A premature baby born weighing just 2lbs and small enough to fit his mum’s wedding ring around his hand is now a thriving two year old.
Kate, a mum from Southampton, already had five children when she found out she was pregnant in May 2020 with baby Reggie. Everything was going as it should until November when she was a little over six months pregnant.
Kate was 26 weeks pregnant and watching TV on a normal evening in November when she suddenly started experiencing unusual pain. Kate and her husband, Matt, left for the hospital at 6.30pm but within 10 minutes she started to experience contractions. They phoned ahead and a large team of medics was waiting for them when they arrived at the hospital.
Doctors struggled to find her baby’s heartbeat as they put Kate under general anaesthetic. When she awoke two hours later she learned that her baby was alive but in intensive care.
Kate went to visit her son Reggie while he was in an incubator and on antibiotics for sepsis, which he contracted in the womb and may have led to the early labour.
“It’s beyond everything you imagine it would be”, she said. “He was like a bird just emerged from its egg, and his skin was see-through so all his little bones were visible”.
“I was so frightened to see him, because I loved him so much but was so scared of losing him”, she continued. “They said his chances of survival were less than 10 percent.

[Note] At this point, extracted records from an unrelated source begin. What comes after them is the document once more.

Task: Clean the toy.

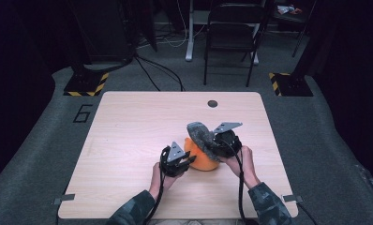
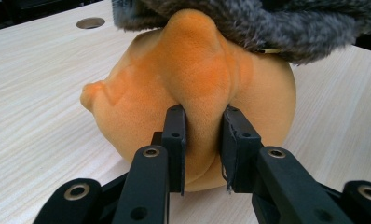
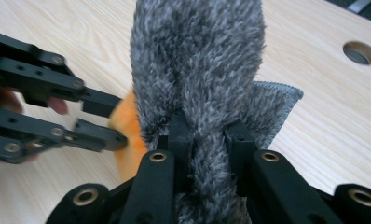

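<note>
An orange plush piece (image 1: 204, 159) (image 2: 193, 88) lies on the wooden table (image 1: 128, 136), partly under a grey furry cloth (image 1: 202, 137) (image 3: 197, 65). My left gripper (image 1: 190, 160) (image 2: 203, 140) is shut on a raised fold of the orange plush. My right gripper (image 1: 216, 141) (image 3: 208, 140) is shut on the grey furry cloth, holding it over the orange plush. In the right gripper view the left gripper (image 3: 118, 123) reaches in from the left and touches the orange plush (image 3: 127, 140).
A round cable hole (image 1: 212, 103) (image 2: 90, 22) (image 3: 360, 52) sits near the table's far edge. A black folding chair (image 1: 231, 37) and a desk leg stand beyond the table on the grey carpet, with cables trailing on the floor.
</note>
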`<state>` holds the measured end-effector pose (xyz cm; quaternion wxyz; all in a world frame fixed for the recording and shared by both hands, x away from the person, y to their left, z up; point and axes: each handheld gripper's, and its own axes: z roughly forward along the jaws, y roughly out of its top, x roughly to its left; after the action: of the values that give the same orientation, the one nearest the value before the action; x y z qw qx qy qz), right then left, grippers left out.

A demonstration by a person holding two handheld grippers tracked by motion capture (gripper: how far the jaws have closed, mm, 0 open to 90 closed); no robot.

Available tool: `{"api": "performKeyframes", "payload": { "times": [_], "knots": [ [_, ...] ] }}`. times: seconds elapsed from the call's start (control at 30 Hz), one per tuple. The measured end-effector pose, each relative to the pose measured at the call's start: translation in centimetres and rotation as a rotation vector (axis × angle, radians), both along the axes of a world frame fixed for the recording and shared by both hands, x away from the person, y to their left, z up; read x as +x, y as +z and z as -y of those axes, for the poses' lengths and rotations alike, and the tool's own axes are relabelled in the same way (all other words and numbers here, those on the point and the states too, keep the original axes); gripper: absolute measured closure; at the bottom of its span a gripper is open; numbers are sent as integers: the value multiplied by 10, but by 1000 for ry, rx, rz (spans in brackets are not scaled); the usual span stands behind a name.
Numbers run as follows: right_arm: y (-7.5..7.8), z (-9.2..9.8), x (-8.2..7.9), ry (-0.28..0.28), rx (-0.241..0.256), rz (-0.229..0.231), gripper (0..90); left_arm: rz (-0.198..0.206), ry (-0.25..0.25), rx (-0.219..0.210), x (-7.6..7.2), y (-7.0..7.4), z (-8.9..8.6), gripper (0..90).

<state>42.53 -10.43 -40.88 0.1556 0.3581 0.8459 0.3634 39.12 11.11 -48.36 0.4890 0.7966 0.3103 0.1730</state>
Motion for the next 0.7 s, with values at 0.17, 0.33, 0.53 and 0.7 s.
{"api": "performKeyframes", "payload": {
  "times": [0.17, 0.33, 0.53, 0.7],
  "knots": [
    [-5, 10, 5, -12, -11, -19, 765, 12, -2, 11, -1, 0, 1, 731],
    [-11, 17, 11, -44, -14, -49, 765, 1, -10, 11, 0, 0, -1, 729],
    [-19, 27, 15, -80, -26, -75, 765, 5, -11, 16, -1, 0, 0, 724],
    [-35, 41, 24, -135, -62, -124, 766, -2, -11, 8, 0, -1, -2, 721]
  ]
}}
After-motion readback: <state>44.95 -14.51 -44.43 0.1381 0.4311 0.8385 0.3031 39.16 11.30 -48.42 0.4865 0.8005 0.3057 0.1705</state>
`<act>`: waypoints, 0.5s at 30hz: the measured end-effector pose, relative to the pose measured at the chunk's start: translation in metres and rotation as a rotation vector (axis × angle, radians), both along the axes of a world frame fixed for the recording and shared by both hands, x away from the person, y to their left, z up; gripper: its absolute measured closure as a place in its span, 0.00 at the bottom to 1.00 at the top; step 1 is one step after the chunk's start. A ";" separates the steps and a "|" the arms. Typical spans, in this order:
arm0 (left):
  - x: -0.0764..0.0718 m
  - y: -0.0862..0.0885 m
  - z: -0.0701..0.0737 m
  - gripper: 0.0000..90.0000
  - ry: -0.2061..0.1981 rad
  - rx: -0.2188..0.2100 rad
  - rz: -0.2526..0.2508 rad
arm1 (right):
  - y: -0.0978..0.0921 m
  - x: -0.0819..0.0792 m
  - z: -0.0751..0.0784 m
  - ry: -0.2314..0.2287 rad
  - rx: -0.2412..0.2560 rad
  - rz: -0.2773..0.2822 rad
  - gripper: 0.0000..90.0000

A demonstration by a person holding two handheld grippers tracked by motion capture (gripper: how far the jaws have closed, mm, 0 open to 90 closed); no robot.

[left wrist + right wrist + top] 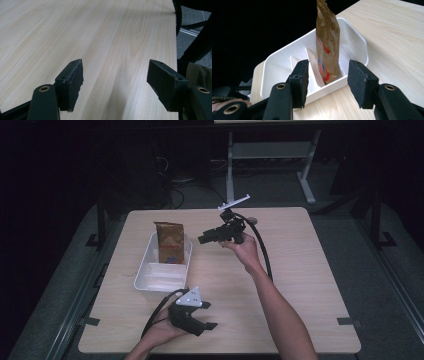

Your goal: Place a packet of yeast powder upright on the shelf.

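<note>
A lab or test room: a bare wooden surface (300, 270) on grey carpet, tape marks at its edges, and cables and a metal desk frame (270, 155) in the dark beyond the tongs.

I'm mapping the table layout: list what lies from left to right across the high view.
White tray → brown bag standing in it → left hand-held gripper → right hand-held gripper, whose body lies further right.
</note>
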State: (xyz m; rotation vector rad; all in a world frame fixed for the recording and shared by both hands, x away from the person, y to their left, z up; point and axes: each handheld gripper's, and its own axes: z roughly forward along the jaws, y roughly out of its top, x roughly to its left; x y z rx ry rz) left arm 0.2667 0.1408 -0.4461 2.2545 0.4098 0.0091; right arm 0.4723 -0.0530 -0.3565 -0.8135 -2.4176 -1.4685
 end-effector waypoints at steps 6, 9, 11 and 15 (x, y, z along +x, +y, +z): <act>0.000 0.000 0.000 0.32 -0.001 0.004 -0.005 | -0.012 -0.007 0.001 -0.004 -0.004 -0.003 0.56; 0.000 -0.001 0.000 0.31 -0.002 0.003 -0.003 | -0.016 -0.009 0.001 -0.004 -0.001 -0.005 0.56; 0.000 -0.001 0.000 0.31 -0.004 0.008 0.001 | -0.025 -0.013 -0.001 -0.006 -0.004 -0.011 0.56; 0.000 -0.001 0.000 0.30 -0.004 0.007 0.002 | -0.034 -0.017 -0.002 -0.001 0.000 -0.020 0.55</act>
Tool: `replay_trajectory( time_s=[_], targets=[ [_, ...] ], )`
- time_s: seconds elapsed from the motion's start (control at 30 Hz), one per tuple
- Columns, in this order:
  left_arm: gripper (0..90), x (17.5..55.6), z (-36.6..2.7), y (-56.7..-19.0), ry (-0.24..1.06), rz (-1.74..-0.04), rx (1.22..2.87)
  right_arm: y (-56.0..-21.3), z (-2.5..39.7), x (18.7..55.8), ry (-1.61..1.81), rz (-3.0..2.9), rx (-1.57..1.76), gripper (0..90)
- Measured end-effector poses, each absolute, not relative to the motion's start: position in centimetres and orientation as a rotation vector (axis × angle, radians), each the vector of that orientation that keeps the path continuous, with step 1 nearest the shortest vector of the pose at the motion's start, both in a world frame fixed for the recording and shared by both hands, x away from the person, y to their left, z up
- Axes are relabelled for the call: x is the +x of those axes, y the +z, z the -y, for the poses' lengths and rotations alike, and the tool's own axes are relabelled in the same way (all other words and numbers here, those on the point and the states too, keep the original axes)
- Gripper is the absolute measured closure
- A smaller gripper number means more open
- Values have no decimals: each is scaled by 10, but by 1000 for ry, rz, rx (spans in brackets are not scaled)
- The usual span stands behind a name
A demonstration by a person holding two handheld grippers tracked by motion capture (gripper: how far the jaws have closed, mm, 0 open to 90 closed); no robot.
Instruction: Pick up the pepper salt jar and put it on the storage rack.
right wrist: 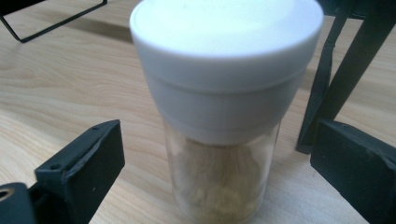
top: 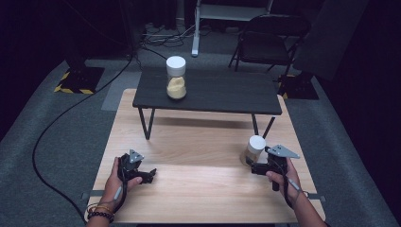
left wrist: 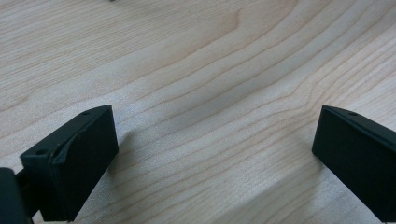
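Note:
A clear jar with a white lid [top: 253, 150] [right wrist: 224, 107], part full of pale yellow grains, stands upright on the light wooden table [top: 198, 156] at the right. My right gripper [top: 257, 166] [right wrist: 215, 172] is open, its jaws on either side of the jar without touching it. A second, larger jar with a white lid [top: 176, 78] holds yellow powder and stands on the small dark raised table [top: 222, 94] at the back. At the left, my left gripper [top: 150, 174] [left wrist: 215, 154] is open just above bare wood.
The dark raised table stands on thin black legs [top: 147, 124] [right wrist: 341, 74], one pair close behind the right jar. Beyond the tables are a folding chair [top: 267, 40], cables on grey carpet and a yellow-striped base [top: 78, 80].

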State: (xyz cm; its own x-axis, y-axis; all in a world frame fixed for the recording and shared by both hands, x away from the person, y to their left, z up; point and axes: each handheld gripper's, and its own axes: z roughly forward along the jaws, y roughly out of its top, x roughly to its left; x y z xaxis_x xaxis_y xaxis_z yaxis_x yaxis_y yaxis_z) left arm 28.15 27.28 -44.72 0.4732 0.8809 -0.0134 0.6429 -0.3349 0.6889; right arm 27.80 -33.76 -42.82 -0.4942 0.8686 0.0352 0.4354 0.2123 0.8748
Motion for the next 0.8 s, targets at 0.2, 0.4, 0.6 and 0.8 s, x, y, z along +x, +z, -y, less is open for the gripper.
replay_trajectory(
  time_s=[0.2, 0.4, 0.6, 0.8],
  targets=[
    [4, 282, -273, -447, 486, -1257, 2090, -430, 338, 284, 1256, -2009, 1220, 28],
    [4, 282, -273, -447, 486, -1257, 2090, -436, 341, 288, 1314, -1998, 1256, 33],
    [4, 282, -273, -447, 486, -1257, 2090, -444, 345, 290, 1393, -1962, 1294, 42],
    [4, 282, -273, -447, 485, -1258, 2089, -450, 339, 287, 1397, -1896, 1312, 95]
  ],
)
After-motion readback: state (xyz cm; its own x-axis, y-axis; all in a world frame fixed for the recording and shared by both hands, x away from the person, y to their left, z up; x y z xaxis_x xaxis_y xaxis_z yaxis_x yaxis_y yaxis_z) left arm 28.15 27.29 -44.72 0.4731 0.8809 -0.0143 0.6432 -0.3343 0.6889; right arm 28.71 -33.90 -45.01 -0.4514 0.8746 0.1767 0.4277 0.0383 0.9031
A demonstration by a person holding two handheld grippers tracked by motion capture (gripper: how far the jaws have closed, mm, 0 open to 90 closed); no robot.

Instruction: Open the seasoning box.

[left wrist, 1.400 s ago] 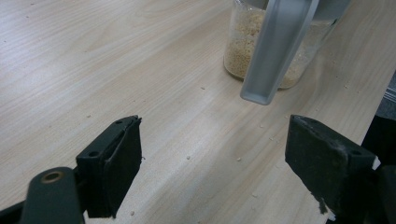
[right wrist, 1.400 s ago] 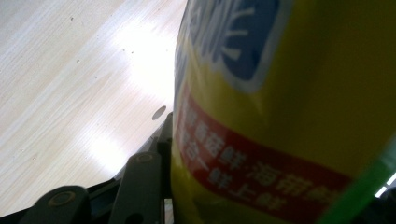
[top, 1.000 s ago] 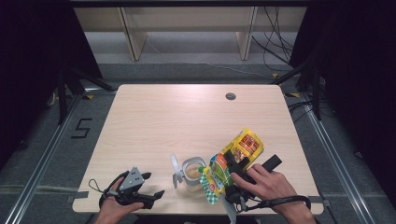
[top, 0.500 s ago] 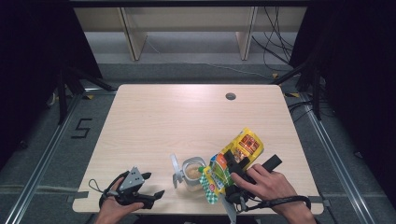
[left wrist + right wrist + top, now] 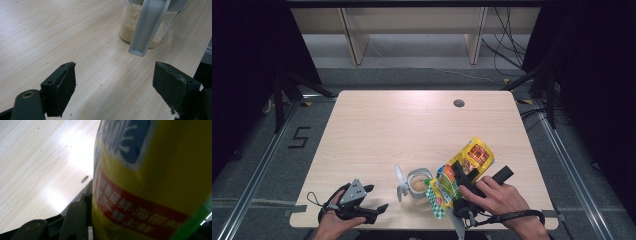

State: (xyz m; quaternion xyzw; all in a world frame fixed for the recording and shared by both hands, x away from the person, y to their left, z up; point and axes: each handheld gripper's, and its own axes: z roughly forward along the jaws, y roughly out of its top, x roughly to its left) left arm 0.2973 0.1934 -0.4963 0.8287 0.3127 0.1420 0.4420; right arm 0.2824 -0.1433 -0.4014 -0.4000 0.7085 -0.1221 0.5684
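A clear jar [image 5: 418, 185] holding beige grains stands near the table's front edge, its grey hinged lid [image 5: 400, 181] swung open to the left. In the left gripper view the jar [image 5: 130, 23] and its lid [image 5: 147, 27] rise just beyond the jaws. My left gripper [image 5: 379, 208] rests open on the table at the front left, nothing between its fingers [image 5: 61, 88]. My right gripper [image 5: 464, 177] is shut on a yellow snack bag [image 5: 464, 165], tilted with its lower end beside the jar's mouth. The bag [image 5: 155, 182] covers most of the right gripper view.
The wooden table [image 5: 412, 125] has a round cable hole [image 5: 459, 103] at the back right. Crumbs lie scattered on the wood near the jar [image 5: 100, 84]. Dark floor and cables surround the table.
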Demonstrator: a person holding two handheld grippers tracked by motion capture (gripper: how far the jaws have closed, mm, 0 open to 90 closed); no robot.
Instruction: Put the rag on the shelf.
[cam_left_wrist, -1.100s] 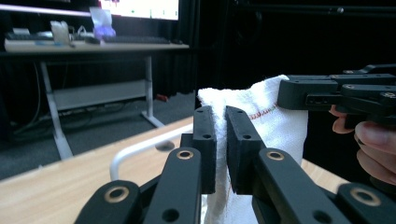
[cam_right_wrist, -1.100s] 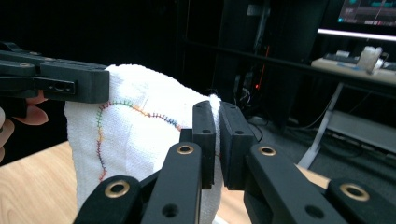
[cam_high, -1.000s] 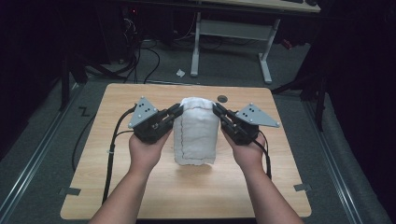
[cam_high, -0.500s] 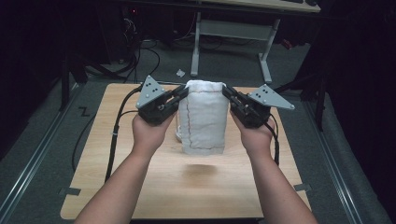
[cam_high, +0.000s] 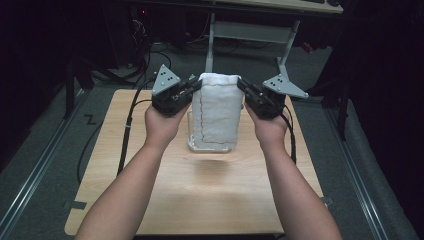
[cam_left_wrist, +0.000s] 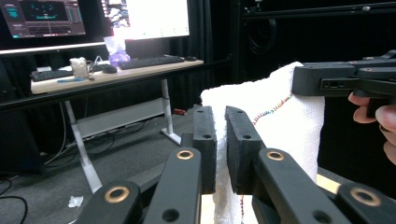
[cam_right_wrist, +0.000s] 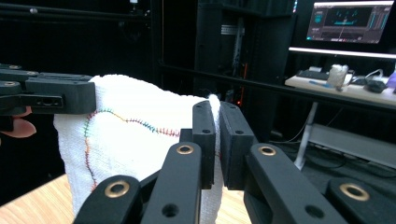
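Now my left gripper (cam_high: 186, 94) and my right gripper (cam_high: 248, 94) each pinch one top corner of the white towel (cam_high: 219, 112), jaws closed on the cloth, and it hangs between them above the wooden table (cam_high: 150, 200). If one pinch is too shallow, I think that corner could slip out and the towel would swing down. No container can be seen near the towel.

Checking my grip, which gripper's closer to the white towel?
Neither: left gripper clamps the white towel's top left corner, right gripper clamps its top right corner.
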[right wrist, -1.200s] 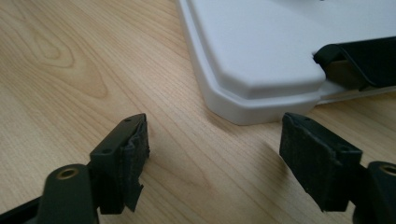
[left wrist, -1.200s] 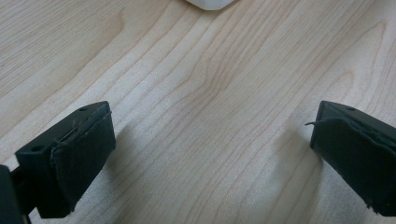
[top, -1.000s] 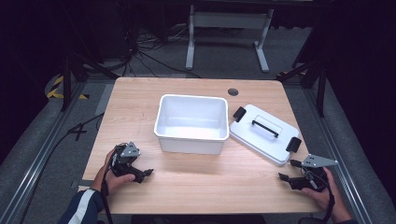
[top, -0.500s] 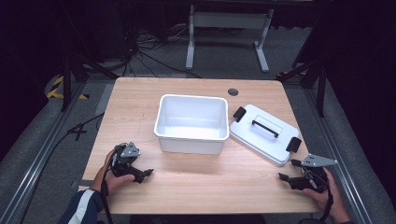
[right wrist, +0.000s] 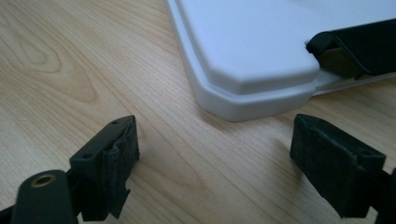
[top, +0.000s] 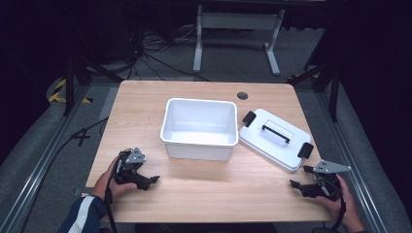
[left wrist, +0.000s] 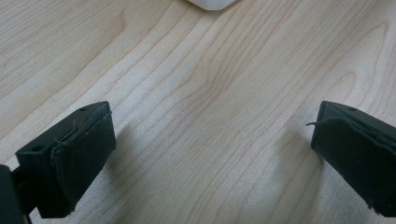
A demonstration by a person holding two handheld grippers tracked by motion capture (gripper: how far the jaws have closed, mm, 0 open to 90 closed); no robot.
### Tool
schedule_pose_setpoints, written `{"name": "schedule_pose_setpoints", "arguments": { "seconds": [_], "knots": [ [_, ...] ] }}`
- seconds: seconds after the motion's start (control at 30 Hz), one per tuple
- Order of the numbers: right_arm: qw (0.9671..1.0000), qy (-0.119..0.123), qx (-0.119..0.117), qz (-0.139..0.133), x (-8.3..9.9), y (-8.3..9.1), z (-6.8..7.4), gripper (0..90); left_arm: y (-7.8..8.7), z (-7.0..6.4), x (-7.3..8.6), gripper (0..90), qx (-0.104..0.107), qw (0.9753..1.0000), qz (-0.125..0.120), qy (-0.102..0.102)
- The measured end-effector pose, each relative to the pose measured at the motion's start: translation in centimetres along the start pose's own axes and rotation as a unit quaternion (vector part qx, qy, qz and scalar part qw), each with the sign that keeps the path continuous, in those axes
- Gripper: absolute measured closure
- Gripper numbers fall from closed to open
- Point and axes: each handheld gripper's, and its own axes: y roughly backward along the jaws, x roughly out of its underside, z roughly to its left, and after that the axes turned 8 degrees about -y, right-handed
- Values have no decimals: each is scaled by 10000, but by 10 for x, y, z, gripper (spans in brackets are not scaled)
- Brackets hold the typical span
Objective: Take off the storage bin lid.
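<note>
Bin (top: 199, 128) is set mid-worktop (top: 145, 104) with lid (top: 275, 139) beside it; left gripper (top: 151, 180) and right gripper (top: 295, 184), unmoved, are held with jaws wide apart, empty, work unstarted.

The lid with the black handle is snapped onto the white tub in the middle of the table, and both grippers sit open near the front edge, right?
Not quite. The lid is not on the white tub; it lies flat on the table to the tub's right, and the tub stands open, as the high view shows. The rest holds: the left gripper and right gripper are both open near the front edge.
</note>
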Motion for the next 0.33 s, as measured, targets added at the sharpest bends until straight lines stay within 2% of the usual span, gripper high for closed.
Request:
{"name": "schedule_pose_setpoints", "arguments": {
  "seconds": [0.33],
  "knots": [
    [10000,-10,15,-6,0,0,0,157,0,0,0,0,-47,10000,11,17]
  ]
}}
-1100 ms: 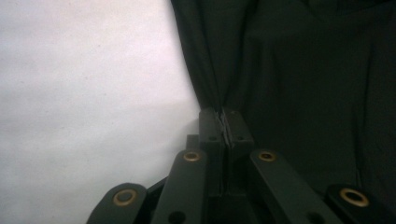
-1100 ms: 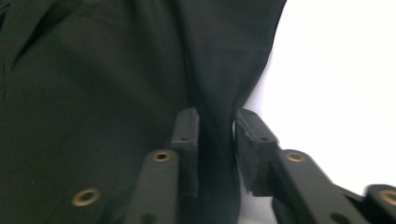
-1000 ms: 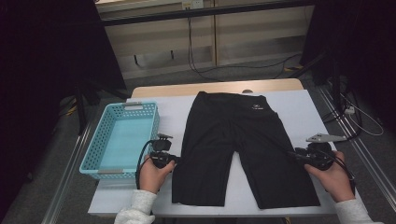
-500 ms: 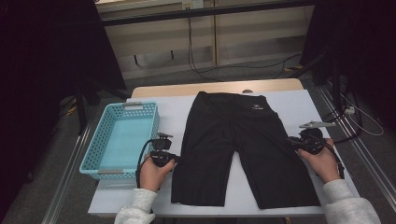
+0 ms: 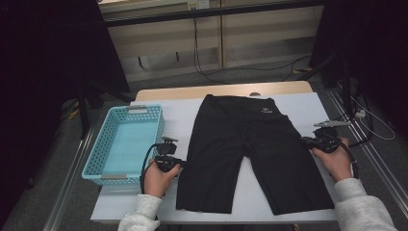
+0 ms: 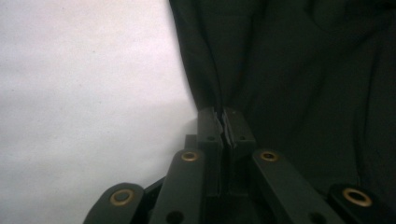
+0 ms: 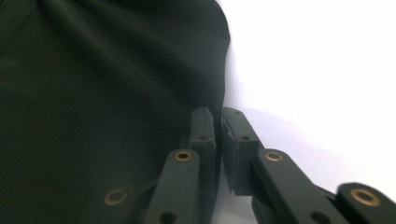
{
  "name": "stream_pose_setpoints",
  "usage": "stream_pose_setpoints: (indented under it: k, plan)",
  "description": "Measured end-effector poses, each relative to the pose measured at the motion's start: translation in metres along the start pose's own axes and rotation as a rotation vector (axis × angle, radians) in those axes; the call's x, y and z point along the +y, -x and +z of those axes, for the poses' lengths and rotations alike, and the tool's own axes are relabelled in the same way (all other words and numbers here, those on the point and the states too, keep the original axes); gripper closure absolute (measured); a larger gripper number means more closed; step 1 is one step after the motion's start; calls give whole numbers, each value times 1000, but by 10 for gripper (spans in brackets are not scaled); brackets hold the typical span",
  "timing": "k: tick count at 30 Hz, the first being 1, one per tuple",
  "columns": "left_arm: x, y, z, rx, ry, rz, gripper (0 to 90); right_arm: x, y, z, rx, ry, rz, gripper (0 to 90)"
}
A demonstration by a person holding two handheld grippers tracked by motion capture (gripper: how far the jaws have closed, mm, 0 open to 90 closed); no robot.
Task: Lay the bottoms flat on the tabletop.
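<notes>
Black shorts (image 5: 240,144) lie flat on the white table (image 5: 175,115), waistband at the far side, legs toward me. My left gripper (image 5: 182,164) is at the outer edge of the left leg. In the left gripper view its jaws (image 6: 223,114) are shut on that edge of the shorts (image 6: 303,70). My right gripper (image 5: 304,140) is at the outer edge of the right leg. In the right gripper view its jaws (image 7: 218,114) stand almost together, tips touching the edge of the shorts (image 7: 93,84). I cannot tell whether cloth is pinched there.
A light blue plastic basket (image 5: 98,144) with nothing in it sits on the table's left part, close to my left hand. Bare white table (image 7: 317,70) runs right of the shorts. Cables and dark stands lie on the floor beyond the table.
My right hand and gripper have moved away from me and inward, up along the right leg's outer edge. The left gripper has stayed where it was.
</notes>
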State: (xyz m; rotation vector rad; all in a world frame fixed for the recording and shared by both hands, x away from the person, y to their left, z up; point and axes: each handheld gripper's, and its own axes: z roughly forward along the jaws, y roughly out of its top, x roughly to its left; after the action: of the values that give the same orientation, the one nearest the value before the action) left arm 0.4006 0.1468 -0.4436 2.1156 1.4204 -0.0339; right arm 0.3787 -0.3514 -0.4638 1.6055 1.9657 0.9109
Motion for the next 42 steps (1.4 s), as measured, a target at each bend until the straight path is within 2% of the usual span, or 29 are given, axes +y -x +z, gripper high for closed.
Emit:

I was in shock and petrified—nothing prepares you for how vulnerable they are”.
“In a few hours, I’d gone from watching TV to having a critically ill baby on life support”.
At six weeks old, his lungs collapsed and he experienced multiple infections. But despite all the setbacks, he kept growing and he was moved into a different cot at seven weeks. He even had laser eye surgery for his detached retinas.
Incredibly, he went home on his original due date in March 2021 and even though he has to use an oxygen tank, it hasn’t prevented him from growing into a happy thriving two year old.
Right To Life UK spokesperson Catherine Robinson said “Babies are now regularly born before or shortly after the abortion limit in the UK and go on to survive. Continual advances in medical technology present a persistent challenge to supporters of abortion.”